● **Your objective**:
Print out the data below in full and exactly, skipping the pictures.
-- Stored data follows --
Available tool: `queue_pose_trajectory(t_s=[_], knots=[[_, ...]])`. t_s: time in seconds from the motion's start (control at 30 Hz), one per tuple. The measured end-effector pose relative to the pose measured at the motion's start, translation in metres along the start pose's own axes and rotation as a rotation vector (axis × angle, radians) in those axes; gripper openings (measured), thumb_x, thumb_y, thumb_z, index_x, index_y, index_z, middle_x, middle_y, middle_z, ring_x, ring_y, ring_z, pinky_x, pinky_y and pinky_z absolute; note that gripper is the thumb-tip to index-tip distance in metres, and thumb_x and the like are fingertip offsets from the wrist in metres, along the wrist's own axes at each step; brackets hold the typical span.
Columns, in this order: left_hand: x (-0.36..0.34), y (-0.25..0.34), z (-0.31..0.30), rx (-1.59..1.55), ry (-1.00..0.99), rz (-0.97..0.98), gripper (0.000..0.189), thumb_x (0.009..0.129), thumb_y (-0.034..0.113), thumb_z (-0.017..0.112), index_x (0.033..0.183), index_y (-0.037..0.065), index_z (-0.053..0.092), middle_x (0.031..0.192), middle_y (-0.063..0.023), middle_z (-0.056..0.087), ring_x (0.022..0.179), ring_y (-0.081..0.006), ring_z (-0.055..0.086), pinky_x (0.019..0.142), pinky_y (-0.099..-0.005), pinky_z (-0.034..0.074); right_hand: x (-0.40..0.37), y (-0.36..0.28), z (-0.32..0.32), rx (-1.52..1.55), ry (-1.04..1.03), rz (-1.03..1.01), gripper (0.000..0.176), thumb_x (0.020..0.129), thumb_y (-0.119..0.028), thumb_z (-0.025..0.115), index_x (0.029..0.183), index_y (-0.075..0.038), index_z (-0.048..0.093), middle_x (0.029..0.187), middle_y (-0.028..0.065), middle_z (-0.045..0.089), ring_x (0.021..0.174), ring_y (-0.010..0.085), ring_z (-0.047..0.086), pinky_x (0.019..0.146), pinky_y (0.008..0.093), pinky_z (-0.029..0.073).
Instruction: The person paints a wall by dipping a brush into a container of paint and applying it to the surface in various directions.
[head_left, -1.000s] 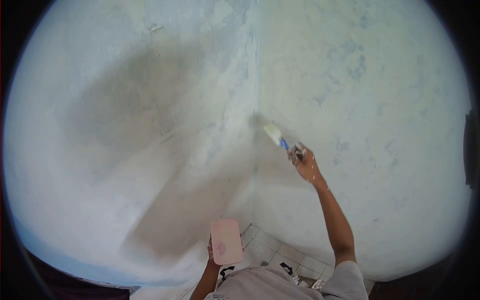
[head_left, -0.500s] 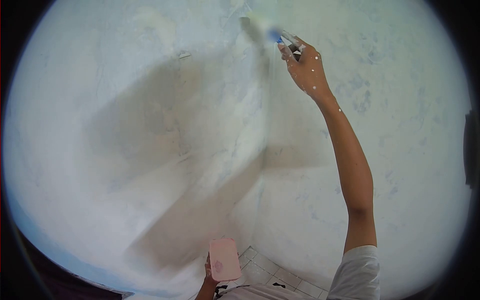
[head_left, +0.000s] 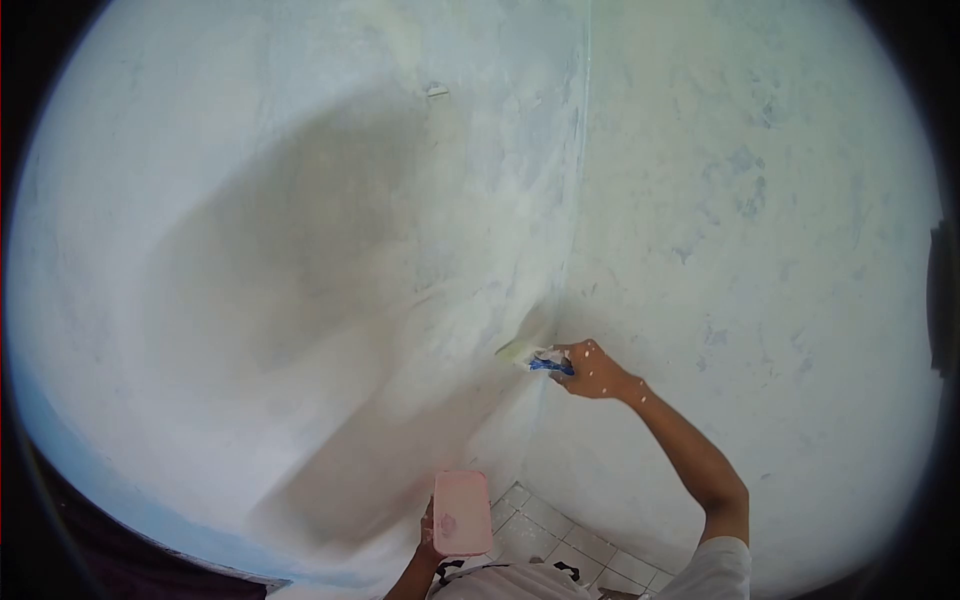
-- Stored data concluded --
● **Response to the task**:
Available tool: `queue_pose_trajectory(t_s=[_], knots=[[_, ...]])`. t_s: time in seconds from the motion's start (control at 30 Hz), one per tuple. The measured end-effector pose relative to the pose measured at the motion's start, translation in metres along the start pose's own axes and rotation as a rotation vector (axis × angle, radians) in those axes; gripper openings (measured), thumb_x, thumb_y, thumb_z, index_x, index_y, index_z, middle_x, middle_y, middle_z, ring_x, ring_y, ring_z, pinky_x, pinky_y and pinky_z absolute; note that gripper is the thumb-tip to index-tip distance in metres, and thumb_x and the like are fingertip offsets from the wrist in metres, along the wrist's own axes at each step; brackets hold the typical span.
Columns, in this order: left_hand: x (-0.36..0.34), y (-0.25..0.34), z (-0.31..0.30), rx (-1.59..1.55), ry (-1.00..0.99), rz (-0.97..0.98), gripper (0.000..0.189), thumb_x (0.009..0.129), thumb_y (-0.034..0.113), thumb_z (-0.017..0.112), index_x (0.033..0.183), index_y (-0.037..0.065), index_z (-0.053..0.092), middle_x (0.031..0.192), middle_y (-0.063..0.023), middle_z (-0.056..0.087), ring_x (0.022..0.179), ring_y (-0.081..0.006), ring_z (-0.055..0.086), pinky_x (0.019..0.142), pinky_y (-0.099..-0.005), pinky_z (-0.034..0.074); right_hand: x (-0.40..0.37), y (-0.36..0.28), z (-0.32..0.32), rx (-1.52..1.55), ry (-1.04..1.03), rz (-1.03..1.01), gripper (0.000..0.176), thumb_x (0.020..0.129), thumb_y (-0.119..0.028), thumb_z (-0.025..0.115), index_x (0.029..0.183), index_y (-0.075..0.038), index_z (-0.048..0.093), middle_x (0.029..0.187), middle_y (-0.028..0.065), middle_z (-0.045..0.089), ring_x (0.021..0.174), ring_y (-0.010..0.085), ring_z (-0.047..0.086), pinky_x (0.019..0.146), pinky_y (0.008..0.093), pinky_z (-0.029..0.073).
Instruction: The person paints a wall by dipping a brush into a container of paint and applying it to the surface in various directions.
[head_left, -1.000s] 
[head_left, -0.500s] 
[head_left, +0.000s] 

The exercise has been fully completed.